A set of simulations, aggregated for different plots and taking into account composition differences as well as meteorological factors, allows data to be reproduced on larger scales – typically a small agricultural region.

“It is possible to scale up, for a country, with the same principle: by performing as many simulations as necessary to describe an entire region and synthesize the results of the calculations. No less than 150,000 simulations are needed to represent the use of mineral and organic fertilizers during the soil fertilization phase (in the fall and then from February to late spring) and estimate their effects on the scale of a country like France. Two days of calculation on about forty cores are necessary to realize it!”.


Figure 1.16. From the use of nitrogen fertilizers to ammonia emissions in France [HAM 14]

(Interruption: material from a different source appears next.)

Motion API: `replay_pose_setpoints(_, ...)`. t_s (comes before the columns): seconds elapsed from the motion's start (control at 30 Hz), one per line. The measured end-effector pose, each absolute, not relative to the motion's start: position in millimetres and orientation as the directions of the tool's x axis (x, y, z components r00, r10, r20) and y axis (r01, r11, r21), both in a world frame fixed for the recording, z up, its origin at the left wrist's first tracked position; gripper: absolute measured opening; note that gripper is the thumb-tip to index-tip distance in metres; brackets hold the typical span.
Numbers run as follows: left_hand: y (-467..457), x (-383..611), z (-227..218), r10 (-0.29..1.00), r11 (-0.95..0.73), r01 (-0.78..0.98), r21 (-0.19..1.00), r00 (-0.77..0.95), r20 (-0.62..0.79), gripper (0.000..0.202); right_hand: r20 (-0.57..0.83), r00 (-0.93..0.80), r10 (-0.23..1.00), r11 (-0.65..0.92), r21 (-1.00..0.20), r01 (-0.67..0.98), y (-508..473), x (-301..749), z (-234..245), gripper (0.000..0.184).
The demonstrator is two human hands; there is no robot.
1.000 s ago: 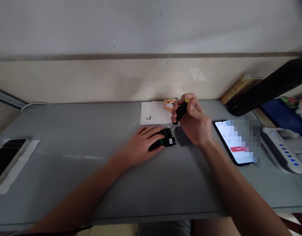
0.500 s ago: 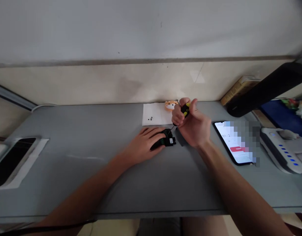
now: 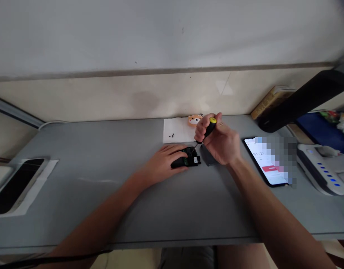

COMMENT ON FIGURE 1.16.– The figure on the left represents the quantities of nitrogen used in agriculture in France during the 2005–2006 crop year in the form of ammonia and urea and therefore susceptible to volatilization (the values are expressed in thousands of tons of ammoniacal nitrogen). The figure on the right shows the resulting ammonia emissions (values are expressed in thousands of tons of ammonia, NH3). The choice is made here to present the results of the calculations for the entire season, according to the different regions of the country and for the two main categories of fertilizers: synthetic fertilizers (in gray) and organic waste products (in black).

The difficulty of the calculation lies in the reliability of the data required to inform the model: composition of the fertilizers used, types of fertilized soil, crop species and the fertilization routes preferred by farmers, including dates, doses and forms of fertilizer applied and methods of application.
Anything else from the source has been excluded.